Les délais de carence
Ce point est également capital et il ne faut pas le négliger lors du choix de sa mutuelle. Certains organismes ne vous font pas profiter des garanties souscrites sans un intervalle conséquent. En effet, certaines mutuelles exigent plusieurs mois de cotisations avant de pouvoir prétendre à un remboursement. C'est le plus souvent le cas pour les prestations optiques et dentaires. De ce fait, il est vivement recommandé de vérifier les délais de carence avant de faire sa souscription.
Comprendre la base de remboursement de votre mutuelle santé
Tout d'abord, il est important de connaître ce qu'est une base de remboursement ou la BR en mutuelle santé. En d'autres termes, cette base est appelée le tarif de convention (TF). Le plafond d'un remboursement d'une prestation est fixé par la Sécurité sociale, depuis le 1er janvier 2006. Cela signifie qu'aucun remboursement de la part de la Sécurité sociale ne peut dépasser ce tarif. C'est donc à l'aide de ce tarif de convention ou de cette base que la Sécurité sociale fixe le remboursement à attribuer aux adhérents.
En général, le remboursement n'accède que rarement à la totalité de la base, sauf pour certains cas particuliers. En moyenne, le remboursement varie entre 60 % et 90 %, en fonction des prestations. Il faut savoir que l'État a imposé le paiement d'un euro symbolique depuis 2005. Ce dispositif est destiné aux malades de plus de 18 ans. Il est à noter que la mutuelle ne rembourse pas cette participation forfaitaire. Dans le cas où vous bénéficiez du tiers payant, vous êtes donc dispensé de payer à l'avance vos frais médicaux remboursés.
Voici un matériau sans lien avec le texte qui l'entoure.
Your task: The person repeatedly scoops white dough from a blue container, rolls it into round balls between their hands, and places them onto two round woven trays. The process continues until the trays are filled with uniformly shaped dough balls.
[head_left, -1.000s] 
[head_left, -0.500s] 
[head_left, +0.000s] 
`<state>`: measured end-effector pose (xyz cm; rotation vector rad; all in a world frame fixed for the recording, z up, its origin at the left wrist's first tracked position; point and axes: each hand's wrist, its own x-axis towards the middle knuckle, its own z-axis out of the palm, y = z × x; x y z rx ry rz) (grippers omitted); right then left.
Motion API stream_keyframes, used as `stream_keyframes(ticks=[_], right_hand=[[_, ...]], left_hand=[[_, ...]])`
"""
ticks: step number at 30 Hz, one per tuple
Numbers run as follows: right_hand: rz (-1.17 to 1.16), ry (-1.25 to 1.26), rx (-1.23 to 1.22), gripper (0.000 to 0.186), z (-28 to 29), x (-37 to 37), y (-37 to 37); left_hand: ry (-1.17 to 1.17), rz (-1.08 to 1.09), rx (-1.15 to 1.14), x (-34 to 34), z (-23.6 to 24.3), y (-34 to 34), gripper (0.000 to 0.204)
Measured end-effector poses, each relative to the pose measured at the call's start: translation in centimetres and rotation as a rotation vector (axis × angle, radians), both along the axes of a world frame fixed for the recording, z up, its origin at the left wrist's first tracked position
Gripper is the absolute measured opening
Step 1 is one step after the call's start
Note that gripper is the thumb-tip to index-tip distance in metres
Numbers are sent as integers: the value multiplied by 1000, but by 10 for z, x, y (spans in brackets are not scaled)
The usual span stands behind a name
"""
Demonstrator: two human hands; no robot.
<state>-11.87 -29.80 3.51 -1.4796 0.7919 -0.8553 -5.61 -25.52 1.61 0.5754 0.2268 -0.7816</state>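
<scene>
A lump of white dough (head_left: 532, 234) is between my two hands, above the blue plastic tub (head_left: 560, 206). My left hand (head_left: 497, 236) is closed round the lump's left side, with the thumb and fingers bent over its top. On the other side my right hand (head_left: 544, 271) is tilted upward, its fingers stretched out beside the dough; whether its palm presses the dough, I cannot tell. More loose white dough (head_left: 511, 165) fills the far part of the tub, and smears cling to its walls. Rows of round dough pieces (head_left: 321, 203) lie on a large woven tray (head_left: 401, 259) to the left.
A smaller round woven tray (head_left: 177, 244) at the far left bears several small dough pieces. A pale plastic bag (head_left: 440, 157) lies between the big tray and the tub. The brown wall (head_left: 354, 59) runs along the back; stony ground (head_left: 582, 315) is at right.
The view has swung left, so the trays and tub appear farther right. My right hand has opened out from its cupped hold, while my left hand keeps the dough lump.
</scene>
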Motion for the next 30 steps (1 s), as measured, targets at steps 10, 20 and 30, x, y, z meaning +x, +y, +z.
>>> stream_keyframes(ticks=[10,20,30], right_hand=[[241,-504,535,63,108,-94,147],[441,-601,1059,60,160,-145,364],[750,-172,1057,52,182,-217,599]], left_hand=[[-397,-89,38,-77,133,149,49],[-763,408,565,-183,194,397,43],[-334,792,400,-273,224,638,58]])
La participation forfaitaire sera déduite du remboursement a posteriori.
Les différents types de remboursement
Le calcul de la base de remboursement s'exprime le plus souvent en pourcentage. Il s'effectue donc à partir de la BR. Toutefois, il existe d'autres méthodes de calcul pour un remboursement mutuel.
Remboursement en pourcentage
Souvent, le remboursement des mutuelles est exprimé en pourcentage, en partant sur la BR de la Sécurité sociale. Si une mutuelle vous propose un remboursement à 100 %, il faut savoir qu'elle ne prendra pas en charge les dépassements d'honoraires excédant la base fixée par la Sécurité sociale.
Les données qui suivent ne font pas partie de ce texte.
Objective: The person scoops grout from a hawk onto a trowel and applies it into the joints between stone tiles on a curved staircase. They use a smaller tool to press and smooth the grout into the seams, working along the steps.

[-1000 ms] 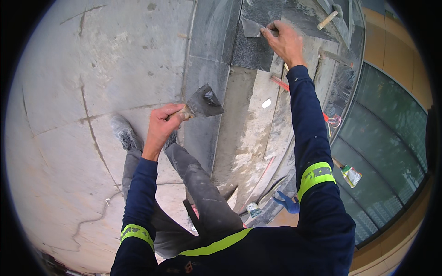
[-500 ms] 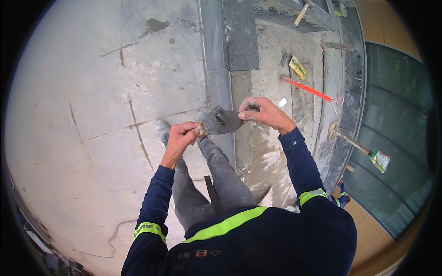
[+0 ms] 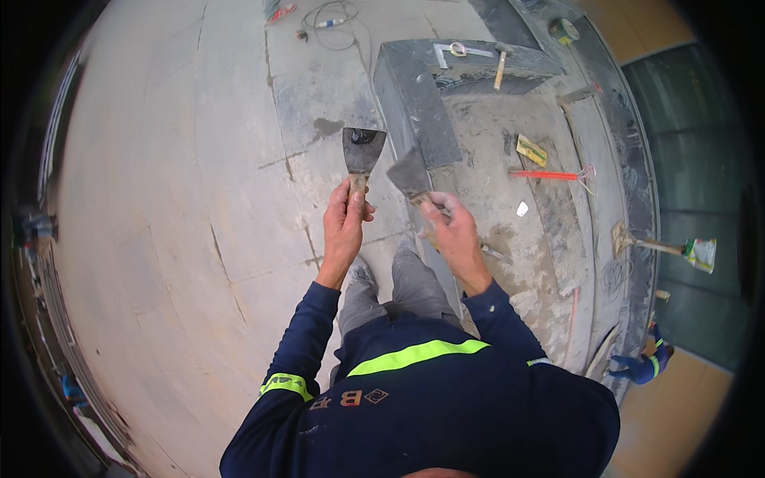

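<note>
My left hand (image 3: 343, 231) is closed round the handle of a putty knife (image 3: 362, 163), its blade pointing up and away from me. A glossy black dab (image 3: 364, 136) sits at the blade's far edge. To the right, my right hand (image 3: 457, 237) grips a second putty knife (image 3: 409, 173), slightly blurred, with its grey blade tilted to the left. The two blades are apart, held in the air above the paving by the dark stone edge.
A dark stone-clad ledge (image 3: 410, 95) encloses a rough cement bed on the right. A hammer (image 3: 500, 70), a metal square (image 3: 440, 56), a yellow packet (image 3: 531, 150) and a red rod (image 3: 546, 174) lie there. Another person (image 3: 641, 366) is at the lower right; a cable (image 3: 339, 28) lies far ahead.
My hands have separated: the blade they held between them now points upward in my left hand. A second putty knife shows in my right hand. The view has shifted, revealing more ground ahead.
</note>
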A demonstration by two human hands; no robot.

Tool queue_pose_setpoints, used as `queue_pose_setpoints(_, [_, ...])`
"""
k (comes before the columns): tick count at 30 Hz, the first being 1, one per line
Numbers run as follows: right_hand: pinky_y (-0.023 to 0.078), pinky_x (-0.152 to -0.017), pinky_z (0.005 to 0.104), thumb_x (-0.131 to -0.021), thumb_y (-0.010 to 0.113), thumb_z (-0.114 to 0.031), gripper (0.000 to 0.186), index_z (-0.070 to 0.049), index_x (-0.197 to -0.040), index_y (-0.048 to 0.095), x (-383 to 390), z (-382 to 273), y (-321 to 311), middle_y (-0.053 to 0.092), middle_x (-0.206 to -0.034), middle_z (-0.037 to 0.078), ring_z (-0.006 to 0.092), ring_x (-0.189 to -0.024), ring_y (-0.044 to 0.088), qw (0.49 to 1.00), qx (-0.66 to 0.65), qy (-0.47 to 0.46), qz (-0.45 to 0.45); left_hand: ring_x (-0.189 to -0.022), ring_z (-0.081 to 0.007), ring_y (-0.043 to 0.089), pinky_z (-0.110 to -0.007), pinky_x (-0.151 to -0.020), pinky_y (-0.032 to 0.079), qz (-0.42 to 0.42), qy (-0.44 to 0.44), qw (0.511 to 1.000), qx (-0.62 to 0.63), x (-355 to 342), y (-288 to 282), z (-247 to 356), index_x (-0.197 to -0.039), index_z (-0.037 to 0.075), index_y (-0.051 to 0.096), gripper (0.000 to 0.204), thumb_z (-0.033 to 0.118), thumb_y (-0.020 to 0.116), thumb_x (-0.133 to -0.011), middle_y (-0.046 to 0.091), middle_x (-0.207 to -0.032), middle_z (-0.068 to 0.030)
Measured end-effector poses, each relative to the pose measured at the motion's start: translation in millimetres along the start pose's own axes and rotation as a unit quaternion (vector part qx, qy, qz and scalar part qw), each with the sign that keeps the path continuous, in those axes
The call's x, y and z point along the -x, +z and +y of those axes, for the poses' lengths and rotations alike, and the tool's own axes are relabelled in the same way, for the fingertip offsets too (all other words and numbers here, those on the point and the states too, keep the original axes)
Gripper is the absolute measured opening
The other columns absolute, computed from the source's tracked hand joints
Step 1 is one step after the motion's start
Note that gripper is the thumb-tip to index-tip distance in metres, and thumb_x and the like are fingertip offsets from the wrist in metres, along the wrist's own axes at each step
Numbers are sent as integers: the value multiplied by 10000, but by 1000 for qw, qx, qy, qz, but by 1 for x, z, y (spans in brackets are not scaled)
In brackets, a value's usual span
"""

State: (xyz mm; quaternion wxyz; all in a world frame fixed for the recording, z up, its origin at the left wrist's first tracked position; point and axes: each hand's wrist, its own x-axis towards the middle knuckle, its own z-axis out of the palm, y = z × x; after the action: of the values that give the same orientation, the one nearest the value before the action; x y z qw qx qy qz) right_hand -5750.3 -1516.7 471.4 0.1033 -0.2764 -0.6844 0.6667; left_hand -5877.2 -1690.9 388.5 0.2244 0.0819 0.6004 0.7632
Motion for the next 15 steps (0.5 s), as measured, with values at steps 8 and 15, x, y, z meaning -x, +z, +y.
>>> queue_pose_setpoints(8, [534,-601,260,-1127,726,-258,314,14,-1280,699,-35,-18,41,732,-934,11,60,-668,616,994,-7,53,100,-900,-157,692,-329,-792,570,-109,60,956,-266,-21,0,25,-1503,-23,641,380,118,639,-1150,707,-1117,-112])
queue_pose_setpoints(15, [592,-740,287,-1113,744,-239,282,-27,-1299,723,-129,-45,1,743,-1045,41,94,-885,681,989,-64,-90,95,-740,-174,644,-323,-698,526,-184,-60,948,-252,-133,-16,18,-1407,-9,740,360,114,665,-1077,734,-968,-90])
Avec un remboursement à 200 % en revanche, vous pouvez profiter d'un appointement intégral, selon la prestation et le type de soin. De ce fait, plus vous choisissez une offre avec une couverture élevée, moins vous aurez de restes à charge à payer.
Le remboursement par ticket modérateur
Le ticket modérateur correspond à votre reste à charge. Cela signifie le montant que vous devez payer pour un acte médical ou une consultation. Le remboursement par ticket modérateur est valable sur toutes les prestations souscrites dans votre contrat.
Quant au calcul du montant de remboursement, il est déterminé en fonction de la base de remboursement, du montant de la prestation, du taux de prise en charge et aussi de la participation forfaitaire.
Le remboursement sur le PMSS
Ce type de remboursement se base sur le pourcentage, et est à calculer en fonction du PMSS ou Plafond Mensuel de la Sécurité Sociale. Le remboursement sur le PMSS est recalculé chaque année. En 2020, ce plafond a été fixé à 3 428 €. De ce fait, si vous disposez d'un remboursement de 10 %, vous recevrez donc d'un montant de 342,80 € avec 1 € déduit pour la participation forfaitaire.